I find that comforting. In fact, if I was a large organization and processed a ton of user data, I'd want to store that data anonymously too, due to the sheer risk of having that personal data.


And then you have users who always go to the same PF Changs but use navigation in case there is traffic and they should use an alternate route. Your competitor app will learn this and adapt and yours won't. The average customer will have no idea you aren't storing their data and likely doesn't even care while they aren't reading an article about privacy. While I personally wish everyone were to take your approach is also tying one arm behind your back.

Edit: I once worked with an ex-googler who told me to always store all the data you have because you never know what you can use it for, you can't get it back if you change your mind and storage is cheap. Hard to argue with this if it's "just" about competitive advantage and monetization.


> always store all the data you have [...] storage is cheap.

Here's the flip side: You can't lose data to a breach that you don't store. You can't have a rogue employee crow on social media about how they have access to data you don't store. You can't be liable for GDPR violations about PII you don't store.

Data is certainly an asset, but it's also a huge liability - and laws are starting to catch up in order to enforce how big of a liability it really is.


> Here's the flip side: You can't be lose data to a breach that you don't store.

That means NO storage, not even "anonymous". (which Apple clearly does)

> You can't have a rogue employee crow on social media about how they have access to data you don't store.

Requires NO storage, which they clearly do.

> You can't be liable for GDPR violations about PII you don't store.

If you store it "anonymous" you can, since the only requirement for it is to be personal data and there is zero change it can't lead to the person and anyone working with those 'unique' identifiers can tell you they most likely aren't that anonymous and the data can be used to trace a single person.


> That means NO storage [...]

There's a difference between storing only the data required for conducting your business, and storing all the data you possibly can for some imaginary future use. I'm suggesting the former is a better practice.

> If you store it "anonymous" you can

Anonymity via random-but-unique IDs is a tenuous protection at best when storing everything you possibly can.

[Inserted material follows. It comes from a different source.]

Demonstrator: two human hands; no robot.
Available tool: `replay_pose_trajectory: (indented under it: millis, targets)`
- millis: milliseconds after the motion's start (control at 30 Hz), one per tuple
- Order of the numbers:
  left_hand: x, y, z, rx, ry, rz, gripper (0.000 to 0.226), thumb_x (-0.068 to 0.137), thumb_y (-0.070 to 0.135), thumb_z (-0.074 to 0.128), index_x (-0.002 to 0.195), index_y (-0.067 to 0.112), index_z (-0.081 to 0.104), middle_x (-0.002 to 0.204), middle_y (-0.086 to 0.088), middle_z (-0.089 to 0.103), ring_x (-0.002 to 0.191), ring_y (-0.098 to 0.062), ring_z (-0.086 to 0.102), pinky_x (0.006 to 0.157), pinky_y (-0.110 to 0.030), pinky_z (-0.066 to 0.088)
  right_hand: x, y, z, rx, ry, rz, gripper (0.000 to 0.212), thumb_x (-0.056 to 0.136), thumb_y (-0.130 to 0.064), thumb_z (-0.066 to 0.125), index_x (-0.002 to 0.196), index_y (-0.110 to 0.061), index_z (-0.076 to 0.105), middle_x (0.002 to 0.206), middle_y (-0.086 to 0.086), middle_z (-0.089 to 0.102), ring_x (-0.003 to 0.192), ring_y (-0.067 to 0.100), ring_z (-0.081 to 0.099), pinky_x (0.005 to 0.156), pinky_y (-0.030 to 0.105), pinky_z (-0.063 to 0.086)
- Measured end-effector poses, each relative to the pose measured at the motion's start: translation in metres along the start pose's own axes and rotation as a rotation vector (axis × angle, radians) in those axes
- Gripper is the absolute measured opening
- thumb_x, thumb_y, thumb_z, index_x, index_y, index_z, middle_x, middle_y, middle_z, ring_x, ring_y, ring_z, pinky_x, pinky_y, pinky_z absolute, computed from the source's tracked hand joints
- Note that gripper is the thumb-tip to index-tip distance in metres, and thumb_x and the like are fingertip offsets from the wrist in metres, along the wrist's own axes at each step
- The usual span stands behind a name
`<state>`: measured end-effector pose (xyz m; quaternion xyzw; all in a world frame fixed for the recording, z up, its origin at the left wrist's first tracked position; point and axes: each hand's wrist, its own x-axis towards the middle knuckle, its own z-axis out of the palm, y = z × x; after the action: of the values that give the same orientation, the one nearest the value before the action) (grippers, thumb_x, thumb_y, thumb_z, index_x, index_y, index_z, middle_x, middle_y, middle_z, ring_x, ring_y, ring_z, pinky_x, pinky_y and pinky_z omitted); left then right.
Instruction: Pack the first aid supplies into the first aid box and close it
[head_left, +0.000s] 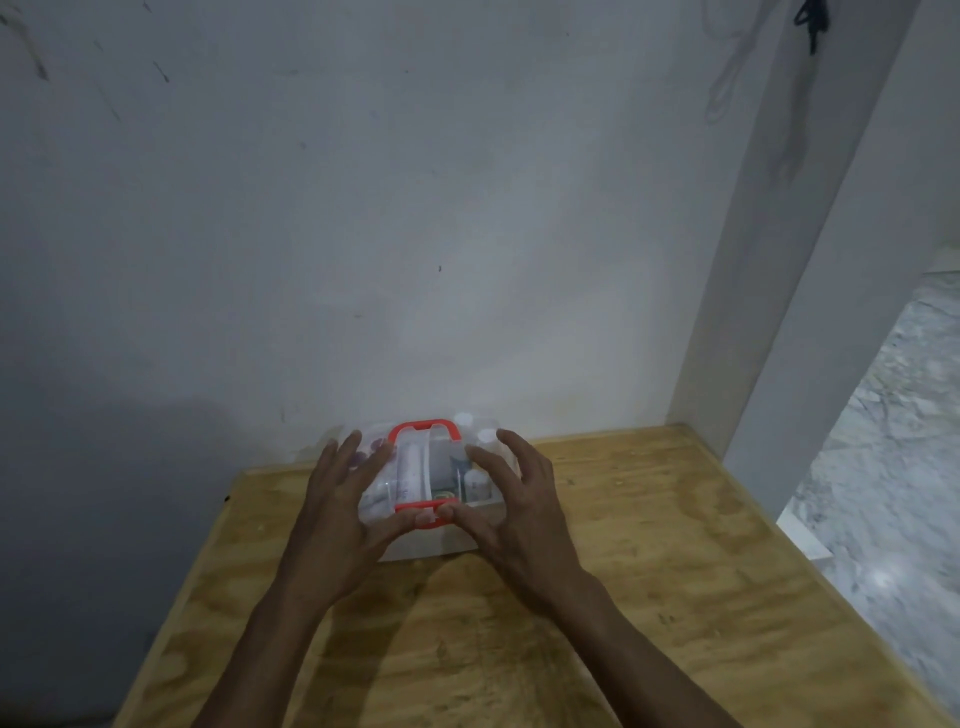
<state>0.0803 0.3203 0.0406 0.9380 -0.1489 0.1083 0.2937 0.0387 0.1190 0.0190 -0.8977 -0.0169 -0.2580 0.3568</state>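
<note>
A clear plastic first aid box (441, 543) stands on the wooden table near the wall. Its transparent lid (415, 467) with a red handle (423, 431) lies over the top. Through the lid I see tubes, small white bottles and a roll inside. My left hand (337, 509) rests on the lid's left side, fingers spread, thumb on the red front latch (426, 517). My right hand (519, 499) covers the right side, its thumb also on that latch. Both hands press on the lid.
The plywood table (649, 545) ends at a left edge and a right edge; a marble floor (893, 467) lies beyond the right edge. A white wall (415, 234) stands right behind the box, with a white pillar (779, 312) at the back right.
</note>
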Motion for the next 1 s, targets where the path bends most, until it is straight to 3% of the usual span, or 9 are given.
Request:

Take, for example, the fact that with a gender, a zip code, and a birthday, you can be uniquely identified with around 85% accuracy [0]. None of those are traditionally considered to be PII, and it's pretty likely that these are the kinds of things stored "anonymously" by the "store it all for later" kinds of companies.

[0] https://www.eff.org/deeplinks/2009/09/what-information-perso...


> And then you have users who always go to the same PF Changs but use navigation in case there is traffic and they should use an alternate route. Your competitor app will learn this and adapt and yours won't.

Your conclusion doesn't follow from your premise.

Once a user navigates to a specific PF Chang's from a specific location, the navigation app can suggest an alternate route that takes into account traffic, regardless of whether that user has a history or not.

In your scenario, the history of the user data would not affect the ability of the app to suggest routes that are less trafficked.

EDIT: change adverb in last sentence


His point was to store that data because you might want it in the future - not that its necessarily useful now, in this situation.

(Ex. 2 years from now, when Apple gets into the restaurant business, they might want to analyze what users (user ids) search for what types/distances of restaurants.


Storing lots of data indefinitely is not cheap, it has a large fixed cost to develop and maintain the storage system, incremental storage is often cheap though.

For a company like Google that may have a reasonable need to store a lot of stuff (multiple versions of the web corpus, Gmail, drive), it may be cheap to also store search queries forever and who knows what else. For a company without an intrinsic need to store large data for long periods, it's not cheap to add.

Collecting information you don't plan to use and don't know how you will use is likely to mean when you do use it, you didn't collect it in a suitable fashion, so you may not be able to use it anyway. In the meantime it's a privacy liability with no value.


Doesn't this assume you don't use Siri for anything personal?


There might be logs somewhere that could be used to trace the original user.


Clickbait headline - could it get changed to clarify the alleged answer is “very little”?


Agreed, headline is very clickbait-y, should be changed


To be fair, MB of data is kinda a crummy metric because for Facebook that's primarily photos and videos


I always question the effectiveness of obfuscating data using "unique identifiers" against a party determined to de-obfuscate the data. Aside from that, however, this is an encouraging read.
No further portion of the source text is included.